The Wolf of Wall Street: un esperimento (quasi) fallito

Di Elena Di Ruvo 

I film biografici sono tra i generi che vanno per la maggiore, al cinema. Se poi uniamo questo fattore a un regista come Martin Scorsese (che oggi compie gli anni) abbiamo creato il cocktail perfetto. Come si dice: un nome, una garanzia. Il suo lupo di Wall Street (interpretato magistralmente da Leonardo Di Caprio) ti tiene incollato allo schermo per quasi tre ore, facendoti entrare di prepotenza nella vita del broker americano Jordan Belfort, di cui in particolare viene immortalata l’esperienza con l’alcol, il sesso e le droghe pesanti.

Leonardo Di Caprio in una scena del film

La vita di Jordan è narrata come la classica linea di chi diventa famoso e si trova all’apice del successo, ma a cui basta un passo falso per sentire la terra scivolargli sotto ai piedi: un cliché arcinoto. Eppure, il modo in cui viene rappresentato quello che solo negli ultimi quaranta minuti diventerà un vero e proprio dramma per il protagonista, è assolutamente irriverente e assurdo, grazie a tecnicismi registici che puntano sull’ego smisurato dell’uomo per mezzo di strategie come i primi piani o le diverse occasioni in cui l’attore rompe la quarta parete. Penso che un certo Ryan Reynolds lo abbia copiato.

Per le prime due ore e quaranta circa, l’opera si presenta come un enorme contenitore gonfio, pompato di discorsi e stereotipi sulla droga e il sesso che sembrano non andare a parare da nessuna parte, se non per un gusto fine a se stesso (o perlomeno, quello di descrivere la vita sregolata del protagonista). Poi il film prende una piega diversa, mostrando l’intenzione di dare più spessore al discorso. Insomma, portare più carne al fuoco della trama. 

Assistiamo al dramma della separazione con la moglie Teresa, le beghe economiche che portano Jordan sulla cattiva strada nei confronti dell’FBI… il tutto col discorso della droga (ma di quella bella forte) a farla da padrona, alternando così momenti di tensione a scenette tragicomiche. Ed ecco che veniamo di nuovo sprofondati nel limbo della vacuità.
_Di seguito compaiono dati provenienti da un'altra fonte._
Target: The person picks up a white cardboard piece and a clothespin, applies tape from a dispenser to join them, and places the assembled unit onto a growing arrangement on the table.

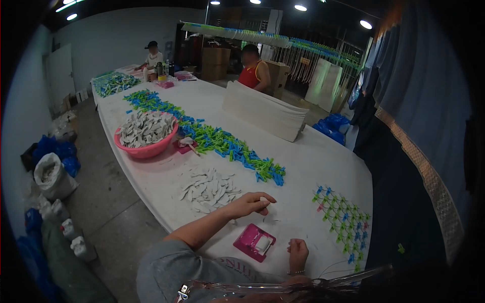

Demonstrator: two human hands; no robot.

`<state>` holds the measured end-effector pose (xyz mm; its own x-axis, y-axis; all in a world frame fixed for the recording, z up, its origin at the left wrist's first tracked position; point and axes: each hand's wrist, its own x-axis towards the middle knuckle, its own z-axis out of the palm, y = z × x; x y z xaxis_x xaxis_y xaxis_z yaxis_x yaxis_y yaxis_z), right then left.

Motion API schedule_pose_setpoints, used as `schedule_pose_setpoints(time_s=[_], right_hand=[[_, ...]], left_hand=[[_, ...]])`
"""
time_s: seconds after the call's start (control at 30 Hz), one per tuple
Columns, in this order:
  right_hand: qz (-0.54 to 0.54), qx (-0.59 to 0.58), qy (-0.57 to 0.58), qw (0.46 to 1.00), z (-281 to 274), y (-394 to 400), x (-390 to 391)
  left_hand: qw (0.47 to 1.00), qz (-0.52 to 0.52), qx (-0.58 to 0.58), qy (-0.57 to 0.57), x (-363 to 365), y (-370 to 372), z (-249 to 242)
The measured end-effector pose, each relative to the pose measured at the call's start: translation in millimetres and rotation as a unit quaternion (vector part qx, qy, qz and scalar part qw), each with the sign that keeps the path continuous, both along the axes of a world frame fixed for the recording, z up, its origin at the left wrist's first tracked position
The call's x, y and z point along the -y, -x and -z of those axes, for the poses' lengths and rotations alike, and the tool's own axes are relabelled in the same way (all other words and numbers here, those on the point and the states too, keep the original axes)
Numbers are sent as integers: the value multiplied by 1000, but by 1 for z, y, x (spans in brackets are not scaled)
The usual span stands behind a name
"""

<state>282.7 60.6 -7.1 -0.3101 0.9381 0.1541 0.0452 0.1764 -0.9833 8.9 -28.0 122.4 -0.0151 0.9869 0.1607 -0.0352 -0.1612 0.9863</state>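
Note:
My left hand [254,204] is above the table, thumb and fingers closed on a small pale piece [263,200]. It looks like the flat grey-white pieces [209,189] heaped loosely beside my left forearm. Lower and to the right, my right hand [298,252] has its fingers curled together near the table surface; whatever they hold, if anything, is too small to make out. Between the hands lies a magenta plastic tray [244,241] with a white block [263,244] on it.
A long band of blue and green plastic clips [217,139] crosses the white table [313,156]. A pink basin [146,150] holds more grey pieces. Right stands a lattice of clips [343,219]; behind, stacked pale sheets [265,111]. Two people, one in a red top [250,76], are across the table.

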Motion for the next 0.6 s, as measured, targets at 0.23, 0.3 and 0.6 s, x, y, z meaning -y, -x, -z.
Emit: schedule_pose_setpoints(time_s=[0.23, 0.3, 0.6], right_hand=[[-16, -30, -12, 999, -1, -3, 2], [-12, -48, -43, 998, 4, -7, -2], [-59, -18, -88, 994, -97, 20, 35]], left_hand=[[998, 14, 69, 6, -6, -11, 24], [999, 14, 39, -14, -2, -12, 22], [999, 26, 23, 4, -2, -9, 5]])
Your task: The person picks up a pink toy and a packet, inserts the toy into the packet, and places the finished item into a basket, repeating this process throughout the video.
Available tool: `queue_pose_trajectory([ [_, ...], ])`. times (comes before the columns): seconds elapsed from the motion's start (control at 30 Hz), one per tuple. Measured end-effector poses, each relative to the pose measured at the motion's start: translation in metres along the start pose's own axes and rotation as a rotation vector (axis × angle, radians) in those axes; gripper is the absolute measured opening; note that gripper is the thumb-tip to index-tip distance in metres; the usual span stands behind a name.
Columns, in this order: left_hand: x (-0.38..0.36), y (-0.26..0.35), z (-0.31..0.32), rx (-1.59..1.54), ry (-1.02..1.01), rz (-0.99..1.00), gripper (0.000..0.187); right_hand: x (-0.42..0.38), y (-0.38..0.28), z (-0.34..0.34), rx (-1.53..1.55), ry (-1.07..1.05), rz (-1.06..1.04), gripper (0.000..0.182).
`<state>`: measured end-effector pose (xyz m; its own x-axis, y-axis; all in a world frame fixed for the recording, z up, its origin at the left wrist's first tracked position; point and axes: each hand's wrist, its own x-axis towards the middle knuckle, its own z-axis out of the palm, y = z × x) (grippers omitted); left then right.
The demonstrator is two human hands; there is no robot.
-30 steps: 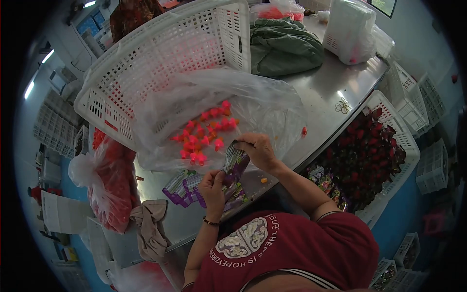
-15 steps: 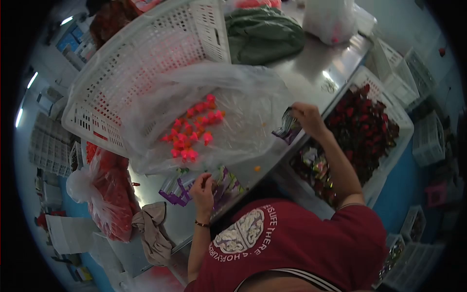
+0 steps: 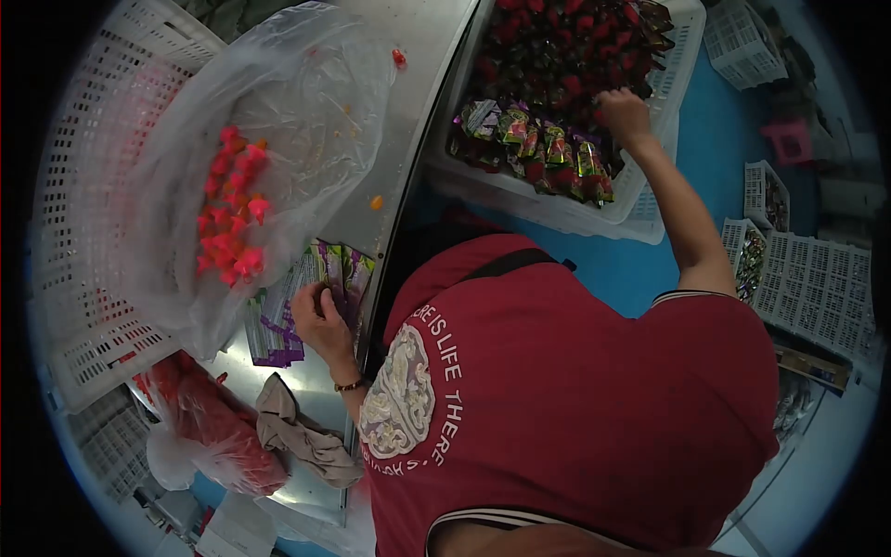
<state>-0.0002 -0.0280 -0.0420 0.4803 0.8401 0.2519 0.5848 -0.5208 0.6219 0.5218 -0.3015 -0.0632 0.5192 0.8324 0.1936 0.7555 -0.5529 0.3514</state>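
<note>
My left hand [image 3: 320,317] rests on a spread of flat purple and green packets [image 3: 348,274] at the table's edge. Its fingers are curled, and whatever lies under the fingertips is hidden. Over a white crate [image 3: 685,65] on the right, my right hand [image 3: 624,116] reaches down with bent fingers. Its fingertips touch or hover just above dark-wrapped red pieces [image 3: 548,56]; what they grip, if anything, does not show. A row of shiny green and red packets [image 3: 555,148] lies at the crate's near end, left of that hand.
Bright pink-red, duck-like pieces [image 3: 232,209] lie on a clear plastic sheet [image 3: 306,121] beside a large white basket [image 3: 79,186]. An orange piece [image 3: 376,202] sits on the metal table [image 3: 408,102]. A beige cloth [image 3: 306,436] and a bag of red things [image 3: 209,427] are at lower left.
My view has turned toward the crate. My right hand has moved from the table's edge to above the crate, and the packets it held no longer show in it. My left hand stays at the flat packets.
</note>
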Motion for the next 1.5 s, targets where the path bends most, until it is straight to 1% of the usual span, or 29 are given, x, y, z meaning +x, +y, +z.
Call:
queue_pose_trajectory([
  [0.07, 0.001, 0.003, -0.002, -0.001, 0.004, 0.003, 0.011, -0.043, -0.013, 0.026, 0.102, 0.024, -0.084, 0.005],
  [0.13, -0.001, 0.003, -0.001, 0.004, 0.014, -0.002, 0.012, -0.077, -0.03, 0.04, 0.223, -0.002, -0.089, 0.008],
  [0.2, -0.002, 0.0, 0.0, 0.015, 0.016, 0.006, 0.015, -0.093, -0.04, 0.024, 0.319, 0.009, -0.132, 0.012],
  [0.27, -0.004, 0.0, 0.001, 0.032, 0.033, -0.034, 0.017, -0.104, -0.034, 0.035, 0.36, -0.06, -0.102, 0.016],
  [0.33, -0.001, 0.012, -0.002, 0.071, 0.017, -0.083, 0.023, -0.096, -0.035, 0.013, 0.28, -0.127, -0.091, 0.021],
  [0.37, -0.001, 0.012, -0.002, 0.078, 0.069, -0.085, 0.023, -0.097, -0.031, 0.02, 0.207, -0.301, -0.065, 0.018],
  [0.4, -0.002, 0.008, 0.0, 0.116, 0.048, -0.108, 0.025, -0.097, -0.024, 0.029, 0.125, -0.466, -0.027, 0.016],
  [0.43, 0.001, 0.006, 0.002, 0.15, 0.029, -0.128, 0.027, -0.097, -0.018, 0.031, 0.146, -0.532, -0.096, 0.016],
  [0.47, 0.002, 0.007, 0.002, 0.143, 0.079, -0.116, 0.027, -0.092, -0.023, 0.021, 0.134, -0.623, -0.03, 0.016],
  [0.53, 0.004, 0.007, 0.002, 0.176, 0.027, -0.154, 0.031, -0.086, -0.02, 0.019, 0.135, -0.841, -0.108, 0.02],
  [0.57, 0.008, 0.01, 0.0, 0.169, 0.058, -0.143, 0.031, -0.078, -0.017, 0.025, 0.131, -0.808, -0.105, 0.02],
  [0.63, 0.01, 0.017, -0.005, 0.195, -0.015, -0.164, 0.033, -0.059, -0.024, 0.017, 0.019, -1.26, -0.355, 0.027],
  [0.67, 0.012, 0.018, -0.003, 0.19, 0.002, -0.159, 0.033, -0.045, -0.023, 0.011, 0.014, -1.243, -0.352, 0.027],
  [0.73, 0.014, 0.017, -0.004, 0.247, -0.049, -0.181, 0.032, 0.01, -0.075, -0.081, 0.204, -1.092, -0.248, 0.027],
  [0.8, 0.013, 0.017, -0.001, 0.293, -0.035, -0.147, 0.032, 0.047, -0.12, -0.094, 0.337, -0.731, -0.411, 0.026],
  [0.83, 0.013, 0.017, 0.0, 0.337, -0.028, -0.117, 0.032, 0.074, -0.153, -0.121, 0.282, -0.791, -0.493, 0.027],
  [0.9, 0.013, 0.018, 0.001, 0.362, -0.037, -0.093, 0.03, 0.11, -0.213, -0.164, 0.621, -0.526, -0.685, 0.027],
  [0.93, 0.013, 0.018, 0.001, 0.383, -0.054, -0.075, 0.029, 0.123, -0.241, -0.183, 0.954, -0.473, -0.732, 0.024],
  [0.97, 0.012, 0.019, 0.0, 0.39, -0.037, -0.072, 0.029, 0.138, -0.275, -0.195, 1.061, -0.38, -0.845, 0.024],
  [1.03, 0.012, 0.021, 0.0, 0.37, -0.05, -0.063, 0.025, 0.17, -0.342, -0.217, 1.07, -0.387, -0.98, 0.027],
  [1.1, 0.012, 0.022, 0.003, 0.401, -0.04, -0.07, 0.024, 0.203, -0.421, -0.205, 1.11, -0.112, -1.082, 0.029],
  [1.17, 0.015, 0.024, 0.006, 0.431, -0.044, -0.081, 0.024, 0.227, -0.488, -0.199, 1.113, 0.055, -0.976, 0.033],
  [1.2, 0.017, 0.025, 0.006, 0.46, -0.063, -0.064, 0.021, 0.232, -0.509, -0.196, 1.114, 0.063, -0.984, 0.033],
  [1.27, 0.019, 0.023, 0.009, 0.497, -0.089, -0.046, 0.018, 0.232, -0.541, -0.188, 0.945, 0.015, -0.814, 0.038],
  [1.3, 0.02, 0.017, 0.014, 0.546, -0.108, -0.039, 0.017, 0.23, -0.55, -0.179, 0.952, 0.014, -0.81, 0.038],
  [1.37, 0.022, 0.015, 0.015, 0.598, -0.135, -0.024, 0.015, 0.224, -0.564, -0.161, 0.866, 0.144, -0.853, 0.037],
  [1.4, 0.023, 0.018, 0.013, 0.604, -0.127, -0.001, 0.014, 0.221, -0.57, -0.151, 0.87, 0.144, -0.845, 0.037],
  [1.47, 0.025, 0.02, 0.014, 0.61, -0.126, 0.029, 0.013, 0.216, -0.574, -0.135, 0.885, 0.44, -0.772, 0.021],
  [1.5, 0.025, 0.02, 0.015, 0.597, -0.122, 0.005, 0.014, 0.215, -0.563, -0.141, 0.885, 0.44, -0.761, 0.021],
])
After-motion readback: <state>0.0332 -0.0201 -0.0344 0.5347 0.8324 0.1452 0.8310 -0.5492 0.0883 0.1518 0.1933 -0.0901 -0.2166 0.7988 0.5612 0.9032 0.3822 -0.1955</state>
C’è da ammettere che se la trama presenta punti morti qua e là, viene comunque ben compensata da un cast di tutto rispetto. A cominciare da uno splendido Leonardo Di Caprio, nei panni – anzi, nella divisa – del broker americano bastardo; un Matthew McConaughey vacante ma di impatto (il suo discorso a inizio film è una perla di bravura rara); arrivando a spalle comiche assolutamente disagianti come Donnie, interpretato da Jonah Hill, fino a una primissima Margot Robbie in veste della provocante moglie Naomi Lapaglia (e perché no? La strizzatina d’occhio al cliché della moglie italofila immigrata potevamo forse farcela mancare?).

Margot Robbie e Leonardo Di Caprio in una scena del film

Siamo chiari: la quantità di ore che occupa questo film è destabilizzante, ed è un fatto; ma in fondo siamo stati abituati a molto peggio. Quello che, forse, può suscitare disapprovazione e, nel caso degli appassionati del regista, anche divisioni, è esattamente il fatto che queste tre ore passino con una certa difficoltà, per colpa di una trama che, in fin dei conti e usando una parola “giovane”, non è al top. Io stessa mi sono ritrovata più volte a controllare a che punto fossi per verificare quanto mancasse alla fine. Certo, alcune situazioni mi hanno anche fatto ridere; ma ad essere sincera, non è comunque un film che riguarderei. Se lo consiglio? Nì. 

Quel che è certo è che non è un film per tutti: si respira un’atmosfera pesante riguardo agli argomenti della droga e del sesso (il più delle volte, ammettiamolo, lanciati lì senza un motivo troppo apparente); e chi non è vicino al tema o non lo apprezza particolarmente, non è invogliato a seguire la pellicola. Da parte mia, penso che si possa cercare di compiere un piccolo sforzo; se non altro, per apprezzare la bravura registica e attoriale. Poi, se la trama non risponde alle richieste del pubblico, pace.

D’altro canto, è sempre difficile riuscire nell’impresa di trattare simili tematiche a cuor leggero. Ma alla fine, direi che anche non guardare il film non sia tutta questa gran perdita. 

È forse uno scivolone di Scorsese? Poteva evitarlo? A voi l’ardua sentenza.